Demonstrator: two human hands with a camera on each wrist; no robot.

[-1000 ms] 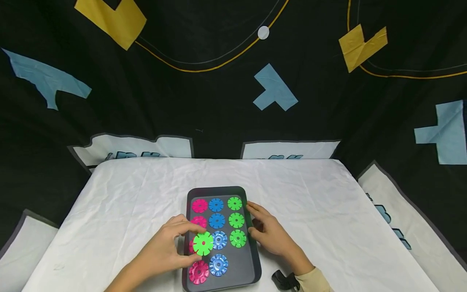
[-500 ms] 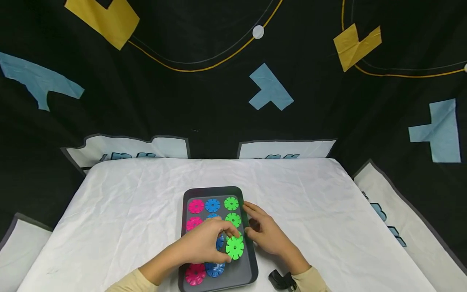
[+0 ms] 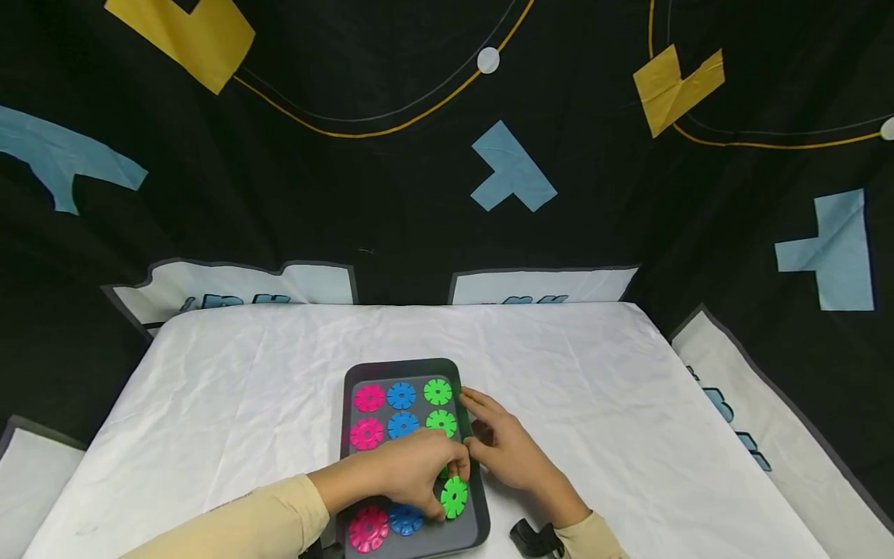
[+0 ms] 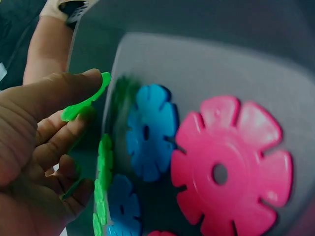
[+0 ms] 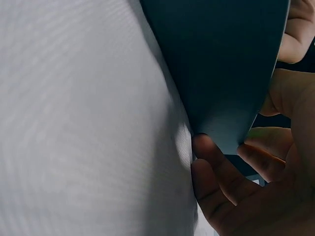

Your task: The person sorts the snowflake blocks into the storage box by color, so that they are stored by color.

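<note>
My left hand (image 3: 419, 467) pinches a green flower-shaped plastic disc (image 3: 455, 498) between thumb and fingers, over the lower right of a dark grey tray (image 3: 466, 539). In the left wrist view that green disc (image 4: 98, 93) appears nearly edge-on and tilted. Inside the tray, notched discs lie in columns: pink discs (image 3: 369, 397) at left, blue discs (image 3: 401, 396) in the middle, green discs (image 3: 438, 392) at right. My left hand hides part of the third row. My right hand (image 3: 515, 453) touches the tray's right side, and in the right wrist view its fingertips meet the outer wall (image 5: 221, 98).
A white cloth (image 3: 587, 388) covers the table under the tray. A black strap-like device (image 3: 534, 537) sits at my right wrist. Behind the table hangs a black curtain (image 3: 391, 210) with yellow and blue patches.
The left hand has carried the green disc from the tray's left side to its lower right, lowering it toward the tray floor. The right hand stays at the tray's side. The view shifts slightly.
</note>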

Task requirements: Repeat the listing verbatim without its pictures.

Task response:
Demonstrator: two human hands with a camera on each wrist; no robot.

[-1000 ms] 
[-500 ms] 
[+0 ms] 
[+0 ms] 
[+0 ms] 

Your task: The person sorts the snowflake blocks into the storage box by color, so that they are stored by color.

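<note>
My left hand (image 3: 419, 467) pinches a green flower-shaped plastic disc (image 3: 455, 498) between thumb and fingers, over the lower right of a dark grey tray (image 3: 466, 539). In the left wrist view that green disc (image 4: 98, 93) appears nearly edge-on and tilted. Inside the tray, notched discs lie in columns: pink discs (image 3: 369, 397) at left, blue discs (image 3: 401, 396) in the middle, green discs (image 3: 438, 392) at right. My left hand hides part of the third row. My right hand (image 3: 515, 453) touches the tray's right side, and in the right wrist view its fingertips meet the outer wall (image 5: 221, 98).
A white cloth (image 3: 587, 388) covers the table under the tray. A black strap-like device (image 3: 534, 537) sits at my right wrist. Behind the table hangs a black curtain (image 3: 391, 210) with yellow and blue patches.
The left hand has carried the green disc from the tray's left side to its lower right, lowering it toward the tray floor. The right hand stays at the tray's side. The view shifts slightly.
</note>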

There is no additional output for this exercise.